The illusion of infinite growth, like the Emperor’s New Clothes, is maintained by the Emperor. The citizenry see something naked and ridiculous which can’t be sustained. Much like the housing crisis and the dot-com boom/bust, the Wall Street Empire is revealed as naked, even to the emperor himself. #OWS has already succeeded by one measure, they broke the shared fiction about Wall Street for all of us.

As the incentive system of Wall Street – financial rewards for growth – demands what too many companies can’t provide. We should not be surprised that the ethics of companies decline to feed the “valuation” beast. It isn’t as simple as a few bad actors; rather, it’s a system that places such high demands on post-growth companies that bad acts become the only means to satisfy traders. As a result, bad becomes good in the lens of efficiency as marked by survival and marketplace robustness. The ultimate end result? A decay of trust in the systems themselves as people intuit how badly the system functions. This then undermines what the entire system requires – faith and trust – the root catalysts for financial and political action and transaction.

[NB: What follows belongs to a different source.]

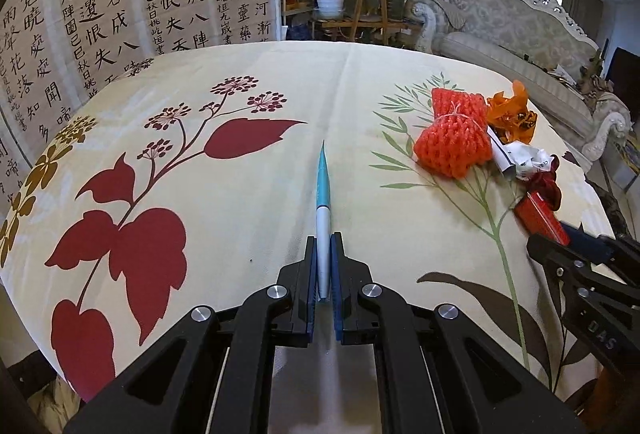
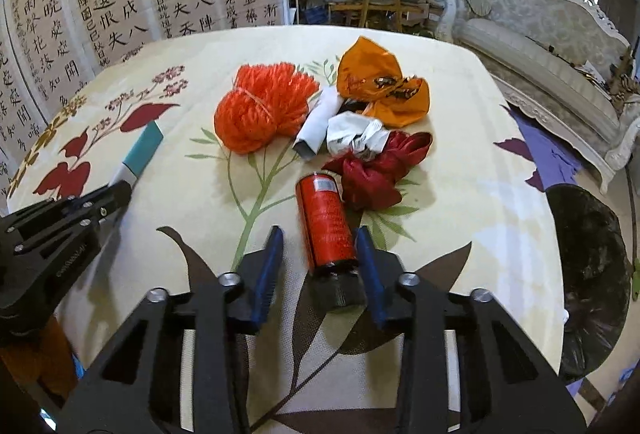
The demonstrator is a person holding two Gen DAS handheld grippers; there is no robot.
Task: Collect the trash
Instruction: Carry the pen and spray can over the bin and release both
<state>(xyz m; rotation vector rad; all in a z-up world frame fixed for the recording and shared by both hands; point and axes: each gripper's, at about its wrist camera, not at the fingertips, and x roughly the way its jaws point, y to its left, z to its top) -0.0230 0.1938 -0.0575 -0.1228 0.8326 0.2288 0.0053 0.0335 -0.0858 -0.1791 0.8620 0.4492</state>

We begin to understand that what we consider to be the epicenter of capitalism turns out to be not just unsustainable but self-consuming even cannibalistic. Starving for the opportunity to meet stockholders/shareholders with growth by any means, corporations use ever more drastic, illusory measures to hide declining rates of growth. They truncate their lenses to short-term thinking and short-term gains/results. We can trust them to devour themselves as traders watch and gain, but we can’t trust them to serve the needs of citizens.

Is there hope? Where will we go? The center of the business universe implodes. And this is a very big problem. Are there options? Where is there stability in these changing time?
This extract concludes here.